Identity, Authentication and Account Management

Plan

We will primarily be using Authentication with OAuth2 by Google.

For the people who don’t have Google Accounts, we have planned to provide OpenID-based CTP IDs so they can securely access our learning platform. In the long run, however, we are planning to build an authentication platform based on simpleSAMLphp on an LDAP server, but that is for another day.

So, all the instructors, students, and admins will have an account primarily using authentication with Google oAuth2. If necessary, we will include manual accounts, i.e, using username and passwords(deprecated), or other OAuth2 platforms like CTP ID.

Implementation

What is different this time is that when visiting a course, you will automatically be redirected to the login page.

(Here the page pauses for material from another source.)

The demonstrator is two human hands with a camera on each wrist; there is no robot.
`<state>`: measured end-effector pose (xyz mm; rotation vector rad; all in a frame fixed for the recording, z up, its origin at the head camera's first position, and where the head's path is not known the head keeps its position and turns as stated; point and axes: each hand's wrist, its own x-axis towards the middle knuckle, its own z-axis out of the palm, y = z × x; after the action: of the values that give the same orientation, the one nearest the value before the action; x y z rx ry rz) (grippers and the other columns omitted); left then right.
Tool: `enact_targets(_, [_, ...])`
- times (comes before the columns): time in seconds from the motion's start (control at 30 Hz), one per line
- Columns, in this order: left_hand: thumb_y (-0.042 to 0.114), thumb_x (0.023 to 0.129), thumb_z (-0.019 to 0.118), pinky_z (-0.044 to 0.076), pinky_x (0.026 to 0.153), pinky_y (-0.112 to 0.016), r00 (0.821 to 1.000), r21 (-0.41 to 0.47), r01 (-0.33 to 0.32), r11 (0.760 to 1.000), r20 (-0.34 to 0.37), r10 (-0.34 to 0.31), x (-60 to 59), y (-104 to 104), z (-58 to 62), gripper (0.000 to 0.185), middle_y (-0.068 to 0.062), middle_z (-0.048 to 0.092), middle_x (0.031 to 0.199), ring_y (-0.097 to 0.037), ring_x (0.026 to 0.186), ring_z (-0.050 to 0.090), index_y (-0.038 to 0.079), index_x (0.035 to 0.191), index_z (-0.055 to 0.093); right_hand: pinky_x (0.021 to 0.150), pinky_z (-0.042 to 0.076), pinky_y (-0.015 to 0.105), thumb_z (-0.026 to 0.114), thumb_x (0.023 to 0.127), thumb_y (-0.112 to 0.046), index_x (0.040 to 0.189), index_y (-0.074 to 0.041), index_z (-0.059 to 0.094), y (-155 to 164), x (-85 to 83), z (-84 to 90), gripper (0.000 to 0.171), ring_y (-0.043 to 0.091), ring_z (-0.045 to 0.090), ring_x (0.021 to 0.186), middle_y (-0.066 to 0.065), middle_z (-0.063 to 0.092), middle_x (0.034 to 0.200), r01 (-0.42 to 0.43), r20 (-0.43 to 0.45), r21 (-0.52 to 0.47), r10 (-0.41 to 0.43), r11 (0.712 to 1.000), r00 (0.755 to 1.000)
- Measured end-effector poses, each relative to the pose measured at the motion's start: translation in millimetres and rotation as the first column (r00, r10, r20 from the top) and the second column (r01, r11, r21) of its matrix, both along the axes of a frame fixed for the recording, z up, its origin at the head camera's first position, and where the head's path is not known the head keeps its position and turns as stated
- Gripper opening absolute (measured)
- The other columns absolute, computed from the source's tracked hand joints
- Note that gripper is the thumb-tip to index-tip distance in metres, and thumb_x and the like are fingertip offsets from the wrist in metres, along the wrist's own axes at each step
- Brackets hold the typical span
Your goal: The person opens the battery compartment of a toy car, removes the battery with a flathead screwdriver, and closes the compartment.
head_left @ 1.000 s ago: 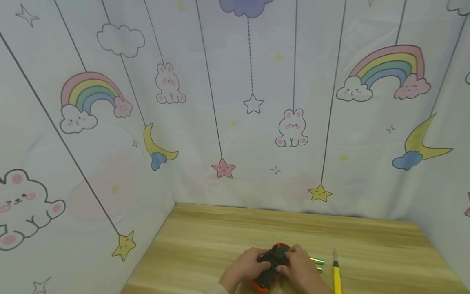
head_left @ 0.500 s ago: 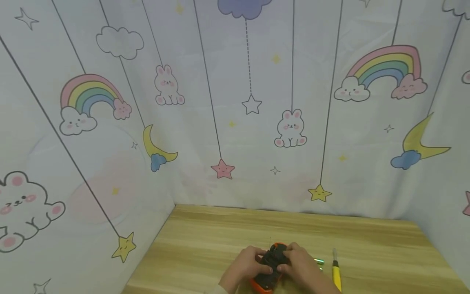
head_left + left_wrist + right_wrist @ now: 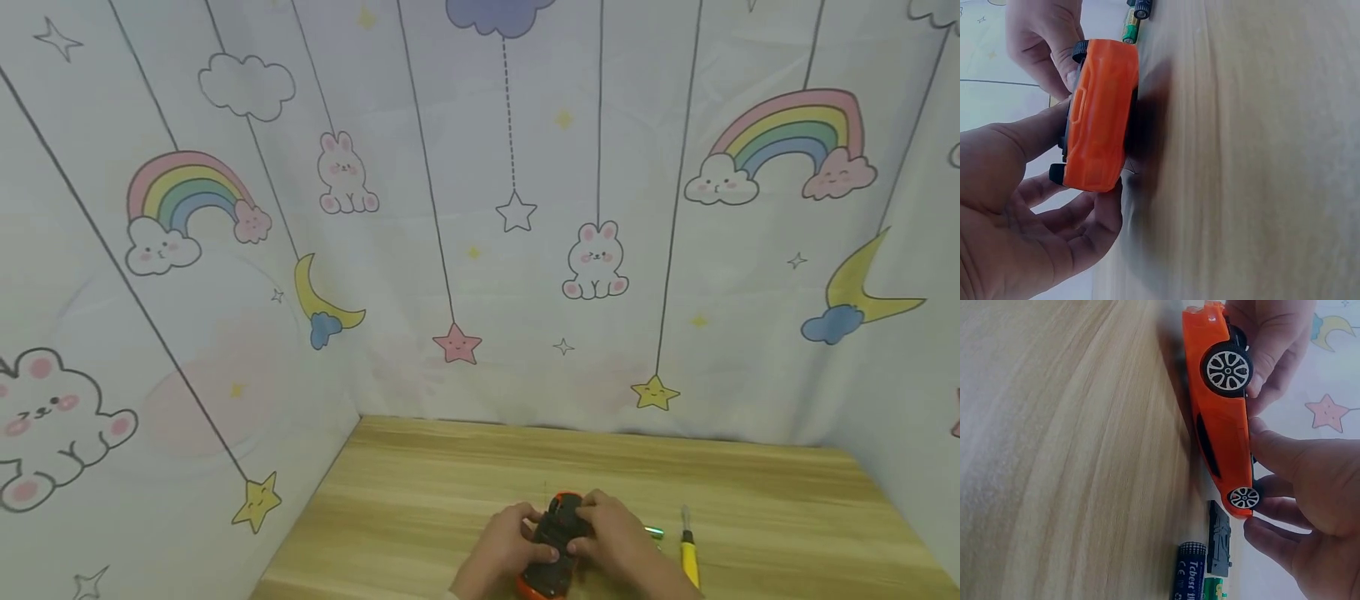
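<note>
An orange toy car [image 3: 553, 533] is held upside down low over the table, its black underside facing up. My left hand [image 3: 506, 546] grips its left side, thumb on the underside and fingers around the edge in the left wrist view. From the other side, my right hand [image 3: 618, 542] holds the car near its far end, thumb on the underside and fingertips at the wheel end. The right wrist view shows the car's spoked wheels [image 3: 1228, 370] along its side. Part of the underside is hidden beneath the fingers.
Right of the hands lies a yellow-handled screwdriver [image 3: 689, 562]. Next to the car on the wooden table [image 3: 420, 467] are a dark blue battery [image 3: 1190, 575], a green one [image 3: 1213, 589] and a small black plastic cover [image 3: 1218, 540]. A printed curtain [image 3: 510, 392] stands behind.
The car has turned slightly and both hands have shifted a little with it. My right hand now hides more of the batteries. The grip stays the same.
</note>
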<state>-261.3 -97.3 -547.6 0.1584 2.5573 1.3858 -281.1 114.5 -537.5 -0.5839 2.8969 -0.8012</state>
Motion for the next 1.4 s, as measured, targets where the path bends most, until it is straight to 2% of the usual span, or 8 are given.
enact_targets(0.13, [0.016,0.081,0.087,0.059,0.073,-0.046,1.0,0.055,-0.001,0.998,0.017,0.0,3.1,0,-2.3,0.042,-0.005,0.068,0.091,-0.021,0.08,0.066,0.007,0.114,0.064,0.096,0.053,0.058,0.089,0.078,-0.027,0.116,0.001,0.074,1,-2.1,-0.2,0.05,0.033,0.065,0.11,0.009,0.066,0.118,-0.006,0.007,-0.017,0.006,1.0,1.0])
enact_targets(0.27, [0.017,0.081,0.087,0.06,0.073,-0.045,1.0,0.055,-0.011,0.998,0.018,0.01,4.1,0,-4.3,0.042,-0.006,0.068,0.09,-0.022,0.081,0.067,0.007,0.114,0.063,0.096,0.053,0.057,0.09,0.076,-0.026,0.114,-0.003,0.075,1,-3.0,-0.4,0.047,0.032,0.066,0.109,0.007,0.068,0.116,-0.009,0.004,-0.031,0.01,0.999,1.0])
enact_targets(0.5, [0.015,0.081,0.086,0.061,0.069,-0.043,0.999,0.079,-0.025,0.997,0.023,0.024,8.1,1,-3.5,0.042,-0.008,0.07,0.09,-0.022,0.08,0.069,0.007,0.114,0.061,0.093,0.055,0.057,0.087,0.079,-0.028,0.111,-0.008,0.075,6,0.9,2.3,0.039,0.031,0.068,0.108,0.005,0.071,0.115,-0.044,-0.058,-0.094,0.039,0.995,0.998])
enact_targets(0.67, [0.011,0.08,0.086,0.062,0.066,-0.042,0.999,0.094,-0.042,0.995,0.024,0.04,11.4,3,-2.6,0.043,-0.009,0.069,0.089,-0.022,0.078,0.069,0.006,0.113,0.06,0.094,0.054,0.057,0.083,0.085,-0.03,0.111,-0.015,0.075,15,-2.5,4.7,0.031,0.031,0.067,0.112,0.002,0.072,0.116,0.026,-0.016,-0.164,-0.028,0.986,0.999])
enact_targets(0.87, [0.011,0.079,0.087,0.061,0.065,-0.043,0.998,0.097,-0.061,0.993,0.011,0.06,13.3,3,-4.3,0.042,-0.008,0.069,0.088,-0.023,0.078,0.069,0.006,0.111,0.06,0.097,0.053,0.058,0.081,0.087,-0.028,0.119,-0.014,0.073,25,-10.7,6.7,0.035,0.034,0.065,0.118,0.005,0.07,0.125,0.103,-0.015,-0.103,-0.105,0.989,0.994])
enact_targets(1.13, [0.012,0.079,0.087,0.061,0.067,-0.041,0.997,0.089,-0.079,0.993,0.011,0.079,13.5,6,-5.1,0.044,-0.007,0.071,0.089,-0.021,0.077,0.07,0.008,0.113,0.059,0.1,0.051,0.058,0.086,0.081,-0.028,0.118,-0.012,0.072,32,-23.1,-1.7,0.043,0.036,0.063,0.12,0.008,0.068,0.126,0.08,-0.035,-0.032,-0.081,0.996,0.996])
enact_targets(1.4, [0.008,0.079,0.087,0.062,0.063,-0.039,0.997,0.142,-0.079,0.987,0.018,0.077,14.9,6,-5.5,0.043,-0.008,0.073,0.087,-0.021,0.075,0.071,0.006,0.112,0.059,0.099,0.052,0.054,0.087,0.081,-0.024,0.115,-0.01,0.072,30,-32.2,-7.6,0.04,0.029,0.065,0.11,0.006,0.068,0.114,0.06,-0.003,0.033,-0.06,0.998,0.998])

We have hidden the manual account login form, and the only way one can log in is using the Google OAuth2/ CTP ID. That way, we will have less heckle with resetting passwords and less confusion for starters.

It does, however, have a drawback. What if a person has an email account not hosted on Google? We are mostly used to people with Gmail accounts but we have come across some with yahoo accounts in the summer of 2020. Not only did we have a problem with authentication, but also the yahoo mail servers kept putting emails from our servers to the spam and students were not able to get notifications and forum updates from within the website.

So what? We highly recommend an email address hosted on Google, but if not possible we will use CTP ID and integrate other login methods.

We will also try to overcome the spam issue by including a Telegram integration and when there are updates, people would actually get notified through Telegram. This feature will be available to everyone and we will be testing it out.